Feb 12: Anton Chekhov, “The Lady with the Toy Dog” (1899)
Widely acknowledged as one of Chekhov’s best stories, if not the best, and therefore almost no students get through their years at school without reading it. Has been adapted as a film, a ballet, a play, a musical, and most importantly, a Joyce Carol Oates short story.

Feb 19: W.W. Jacobs, “The Monkey’s Paw” (1902)
So iconic—be careful what you wish for, is the gist—that you probably didn’t even know it started out as a short story. 

Feb 26: O. Henry, “The Gift of the Magi” (1905)
According to Wikipedia, there have been 17 different film adaptations of O. Henry’s classic short story about a couple’s thwarted Christmas; the essential format—Della sells her hair to buy Jim a watch chain; Jim sells his watch to buy Della a set of combs—has been referenced and replicated countless times beyond that. I even heard Dax Shepard refer to this story on his podcast the other day, and so I rest my case.

March 4: James Joyce, “The Dead” (1914)
The last story in Joyce’s collection Dubliners and one of the best short stories ever written; just ask anyone who wanted to have read some Joyce but couldn’t crack Ulysses. (Or anyone who could crack Ulysses too.) And let’s not forget the John Huston movie starring Anjelica Huston as Gretta.


March 11: Richard Connell, “The Most Dangerous Game” aka “The Hounds of Zaroff” (1924)
“The most popular short story ever written in English” is obviously the one about aristocrats hunting people. Widely adapted, but one of my favorite versions is the episode of Dollhouse in which a Richard Connell (no relation except the obvious) hunts Echo with a bow.

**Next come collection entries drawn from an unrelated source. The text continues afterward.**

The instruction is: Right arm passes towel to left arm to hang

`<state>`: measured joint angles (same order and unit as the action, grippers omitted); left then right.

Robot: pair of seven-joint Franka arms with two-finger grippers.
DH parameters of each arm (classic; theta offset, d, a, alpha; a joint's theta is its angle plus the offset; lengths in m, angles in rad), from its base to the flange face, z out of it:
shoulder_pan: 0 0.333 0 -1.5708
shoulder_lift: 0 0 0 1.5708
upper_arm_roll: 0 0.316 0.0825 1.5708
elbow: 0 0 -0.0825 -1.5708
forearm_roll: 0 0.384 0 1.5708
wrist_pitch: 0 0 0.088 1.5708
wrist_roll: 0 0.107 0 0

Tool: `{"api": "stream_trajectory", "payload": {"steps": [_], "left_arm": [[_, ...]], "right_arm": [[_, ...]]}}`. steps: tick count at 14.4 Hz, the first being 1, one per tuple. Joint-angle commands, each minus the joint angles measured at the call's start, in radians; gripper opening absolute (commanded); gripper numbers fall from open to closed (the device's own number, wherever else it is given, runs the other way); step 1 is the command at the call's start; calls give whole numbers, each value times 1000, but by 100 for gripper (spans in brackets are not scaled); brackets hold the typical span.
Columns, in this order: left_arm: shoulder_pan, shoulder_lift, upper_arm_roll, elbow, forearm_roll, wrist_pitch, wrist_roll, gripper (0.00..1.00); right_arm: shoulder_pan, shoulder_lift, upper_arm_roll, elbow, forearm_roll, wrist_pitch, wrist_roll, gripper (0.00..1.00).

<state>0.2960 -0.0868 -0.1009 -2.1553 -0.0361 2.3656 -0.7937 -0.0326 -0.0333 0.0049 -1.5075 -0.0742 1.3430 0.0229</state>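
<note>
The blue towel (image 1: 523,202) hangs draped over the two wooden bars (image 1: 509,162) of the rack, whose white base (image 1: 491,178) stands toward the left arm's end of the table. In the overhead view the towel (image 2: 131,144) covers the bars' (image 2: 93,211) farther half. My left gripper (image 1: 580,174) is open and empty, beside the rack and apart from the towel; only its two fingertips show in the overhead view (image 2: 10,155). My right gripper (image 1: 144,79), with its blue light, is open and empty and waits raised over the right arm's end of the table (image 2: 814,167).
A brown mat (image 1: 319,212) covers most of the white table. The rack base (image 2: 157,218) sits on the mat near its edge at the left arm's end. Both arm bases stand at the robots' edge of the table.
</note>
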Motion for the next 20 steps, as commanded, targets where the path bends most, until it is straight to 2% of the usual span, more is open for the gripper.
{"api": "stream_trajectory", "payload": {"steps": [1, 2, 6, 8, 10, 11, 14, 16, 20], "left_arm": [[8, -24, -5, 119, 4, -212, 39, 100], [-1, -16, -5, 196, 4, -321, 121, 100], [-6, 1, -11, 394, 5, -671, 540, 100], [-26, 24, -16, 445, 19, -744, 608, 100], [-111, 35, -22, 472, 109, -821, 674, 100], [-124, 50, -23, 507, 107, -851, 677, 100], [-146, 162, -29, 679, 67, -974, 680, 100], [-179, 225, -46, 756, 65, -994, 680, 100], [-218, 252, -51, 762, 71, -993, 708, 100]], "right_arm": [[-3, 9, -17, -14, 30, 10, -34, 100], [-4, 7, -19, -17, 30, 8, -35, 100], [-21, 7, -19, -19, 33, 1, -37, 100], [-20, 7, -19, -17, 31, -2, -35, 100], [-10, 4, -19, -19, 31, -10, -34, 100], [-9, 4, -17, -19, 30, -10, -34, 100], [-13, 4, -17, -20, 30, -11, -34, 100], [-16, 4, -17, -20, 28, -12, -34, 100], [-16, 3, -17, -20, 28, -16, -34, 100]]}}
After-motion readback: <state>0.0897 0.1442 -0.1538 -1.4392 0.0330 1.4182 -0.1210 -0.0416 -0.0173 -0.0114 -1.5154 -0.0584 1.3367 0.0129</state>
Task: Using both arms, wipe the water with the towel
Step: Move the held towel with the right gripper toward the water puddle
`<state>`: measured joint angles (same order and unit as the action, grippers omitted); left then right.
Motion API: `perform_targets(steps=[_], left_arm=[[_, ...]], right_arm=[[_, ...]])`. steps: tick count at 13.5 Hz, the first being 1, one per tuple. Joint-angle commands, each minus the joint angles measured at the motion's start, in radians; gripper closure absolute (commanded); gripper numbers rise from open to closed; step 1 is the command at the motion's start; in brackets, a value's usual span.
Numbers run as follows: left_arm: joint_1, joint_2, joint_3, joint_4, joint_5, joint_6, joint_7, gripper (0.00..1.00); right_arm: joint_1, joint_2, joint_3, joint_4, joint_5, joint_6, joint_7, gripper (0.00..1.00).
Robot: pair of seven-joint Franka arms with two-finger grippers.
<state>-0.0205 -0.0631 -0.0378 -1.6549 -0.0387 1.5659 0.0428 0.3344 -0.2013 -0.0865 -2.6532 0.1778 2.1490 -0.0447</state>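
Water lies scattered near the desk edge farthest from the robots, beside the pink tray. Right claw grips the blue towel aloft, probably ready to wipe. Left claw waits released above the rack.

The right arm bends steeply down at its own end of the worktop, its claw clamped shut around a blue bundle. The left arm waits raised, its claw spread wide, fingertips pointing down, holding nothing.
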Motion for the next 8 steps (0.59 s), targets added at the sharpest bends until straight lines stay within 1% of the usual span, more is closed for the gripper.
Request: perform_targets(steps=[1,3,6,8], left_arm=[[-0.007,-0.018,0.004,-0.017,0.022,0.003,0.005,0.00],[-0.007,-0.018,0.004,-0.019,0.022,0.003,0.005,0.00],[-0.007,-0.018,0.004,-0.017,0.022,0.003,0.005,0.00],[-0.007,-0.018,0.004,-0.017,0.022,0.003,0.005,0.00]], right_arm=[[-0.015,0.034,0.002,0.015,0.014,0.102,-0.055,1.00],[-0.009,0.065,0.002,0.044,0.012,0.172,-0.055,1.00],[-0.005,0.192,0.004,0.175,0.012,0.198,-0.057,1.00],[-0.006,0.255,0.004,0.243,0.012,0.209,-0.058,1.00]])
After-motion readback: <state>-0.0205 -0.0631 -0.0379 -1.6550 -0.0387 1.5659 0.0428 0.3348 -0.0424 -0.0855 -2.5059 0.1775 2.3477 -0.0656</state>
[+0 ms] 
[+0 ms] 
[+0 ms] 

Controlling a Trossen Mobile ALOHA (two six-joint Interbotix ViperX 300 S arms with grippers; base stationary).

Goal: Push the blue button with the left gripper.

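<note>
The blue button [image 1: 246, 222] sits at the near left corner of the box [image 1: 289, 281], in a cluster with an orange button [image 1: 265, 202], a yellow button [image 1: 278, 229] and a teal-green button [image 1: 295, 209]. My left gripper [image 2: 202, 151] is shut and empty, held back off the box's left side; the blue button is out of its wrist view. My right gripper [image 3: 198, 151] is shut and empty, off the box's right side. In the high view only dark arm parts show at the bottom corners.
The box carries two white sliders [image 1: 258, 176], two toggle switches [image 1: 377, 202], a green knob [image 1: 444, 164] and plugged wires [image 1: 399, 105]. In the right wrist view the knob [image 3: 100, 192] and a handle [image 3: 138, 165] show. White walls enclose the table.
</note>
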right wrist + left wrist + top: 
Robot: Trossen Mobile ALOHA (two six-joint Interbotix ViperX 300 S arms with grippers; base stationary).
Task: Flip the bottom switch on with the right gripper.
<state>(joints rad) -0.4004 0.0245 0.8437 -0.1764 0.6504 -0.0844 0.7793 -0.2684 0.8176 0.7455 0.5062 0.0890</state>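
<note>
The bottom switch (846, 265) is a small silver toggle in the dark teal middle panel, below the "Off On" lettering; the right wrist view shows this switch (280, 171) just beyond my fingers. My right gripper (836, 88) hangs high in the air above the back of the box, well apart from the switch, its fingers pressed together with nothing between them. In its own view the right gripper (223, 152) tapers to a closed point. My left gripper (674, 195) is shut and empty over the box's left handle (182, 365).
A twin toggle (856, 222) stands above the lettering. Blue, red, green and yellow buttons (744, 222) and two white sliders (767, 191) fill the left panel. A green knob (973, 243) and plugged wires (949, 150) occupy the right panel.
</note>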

March18: Ernest Hemingway, “The Killers” (1927)
I was tempted to include “Hills Like White Elephants” because of the number of people forced to read it to learn about dialogue (happily, there are other options), but “The Killers,” while less often anthologized, is more influential overall, and gave us not only two full length film adaptations and a Tarkovsky short but Tobias Wolff’s “Bullet in the Brain,” which I do think is a very good story to learn from, if not for dialogue, then for story-making.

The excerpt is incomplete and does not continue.